■ **WORK REQUIRED**: What lines of the material hold the string "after"? Pull each of them out.

*** DATASET CONTENT

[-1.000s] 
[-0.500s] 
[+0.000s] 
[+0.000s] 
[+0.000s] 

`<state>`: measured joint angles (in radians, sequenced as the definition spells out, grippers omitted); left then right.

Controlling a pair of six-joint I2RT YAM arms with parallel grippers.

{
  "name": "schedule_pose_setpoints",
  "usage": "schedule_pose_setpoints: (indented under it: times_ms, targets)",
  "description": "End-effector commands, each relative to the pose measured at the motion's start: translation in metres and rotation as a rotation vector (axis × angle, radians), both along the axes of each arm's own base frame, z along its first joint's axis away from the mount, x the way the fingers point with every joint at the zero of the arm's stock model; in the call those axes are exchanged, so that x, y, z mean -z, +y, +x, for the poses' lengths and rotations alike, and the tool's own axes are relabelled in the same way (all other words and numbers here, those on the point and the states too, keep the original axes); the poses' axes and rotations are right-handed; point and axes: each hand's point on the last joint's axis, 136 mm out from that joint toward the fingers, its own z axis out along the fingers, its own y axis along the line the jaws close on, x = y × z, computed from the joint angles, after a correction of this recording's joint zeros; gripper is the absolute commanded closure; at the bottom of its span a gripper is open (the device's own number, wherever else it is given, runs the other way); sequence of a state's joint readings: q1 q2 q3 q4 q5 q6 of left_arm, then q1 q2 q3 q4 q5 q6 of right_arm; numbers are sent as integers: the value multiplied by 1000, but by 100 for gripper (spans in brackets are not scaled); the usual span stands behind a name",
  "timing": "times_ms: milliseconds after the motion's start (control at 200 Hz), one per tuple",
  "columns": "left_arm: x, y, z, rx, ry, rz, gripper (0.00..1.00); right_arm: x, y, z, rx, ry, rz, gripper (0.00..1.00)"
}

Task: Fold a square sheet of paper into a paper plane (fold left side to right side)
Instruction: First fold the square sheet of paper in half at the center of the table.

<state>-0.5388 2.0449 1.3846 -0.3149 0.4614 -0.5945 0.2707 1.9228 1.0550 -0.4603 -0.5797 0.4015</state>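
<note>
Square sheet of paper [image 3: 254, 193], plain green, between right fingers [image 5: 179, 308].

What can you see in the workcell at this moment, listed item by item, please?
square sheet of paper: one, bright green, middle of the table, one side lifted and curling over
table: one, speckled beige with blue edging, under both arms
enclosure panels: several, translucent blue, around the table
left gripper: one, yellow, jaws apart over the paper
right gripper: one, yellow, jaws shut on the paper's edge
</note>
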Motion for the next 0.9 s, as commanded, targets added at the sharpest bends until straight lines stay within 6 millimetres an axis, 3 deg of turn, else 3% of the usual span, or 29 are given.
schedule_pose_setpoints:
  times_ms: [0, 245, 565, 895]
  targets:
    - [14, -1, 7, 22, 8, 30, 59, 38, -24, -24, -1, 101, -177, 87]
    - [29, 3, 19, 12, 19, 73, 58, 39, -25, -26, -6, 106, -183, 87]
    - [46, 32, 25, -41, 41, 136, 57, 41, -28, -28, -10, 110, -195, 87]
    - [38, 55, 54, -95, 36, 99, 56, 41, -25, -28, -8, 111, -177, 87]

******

■ **WRITTEN SOLUTION**:
  "description": "End-effector commands, each relative to the pose measured at the motion's start: translation in metres and rotation as a rotation vector (axis × angle, radians), both along the axes of each arm's own base frame, z along its first joint's axis away from the mount, x the way the fingers point with every joint at the zero of the arm's stock model; in the call those axes are exchanged, so that x, y, z mean -z, +y, +x, for the poses' lengths and rotations alike, and the tool's own axes are relabelled in the same way (all other words and numbers here, those on the point and the states too, keep the original axes); the poses' axes and rotations are right-handed; point and axes: each hand's point on the last joint's axis, 136 mm out from that joint toward the fingers, its own z axis out along the fingers, its own y axis along the line the jaws close on, x = y × z, computed from the joint angles, after a correction of this recording's joint zeros; gripper is the absolute commanded closure; at the bottom of its span a gripper is open (the device's own number, wherever else it is given, runs the other way); sequence of a state's joint readings: q1 q2 q3 q4 q5 q6 of left_arm, then q1 q2 q3 q4 q5 q6 of right_arm; numbers are sent as integers: the value multiplied by 1000, but by 100 for gripper (spans in brackets are not scaled); the usual span stands behind a name",
  "timing": "times_ms: milliseconds after the motion's start (control at 200 Hz), one per tuple",

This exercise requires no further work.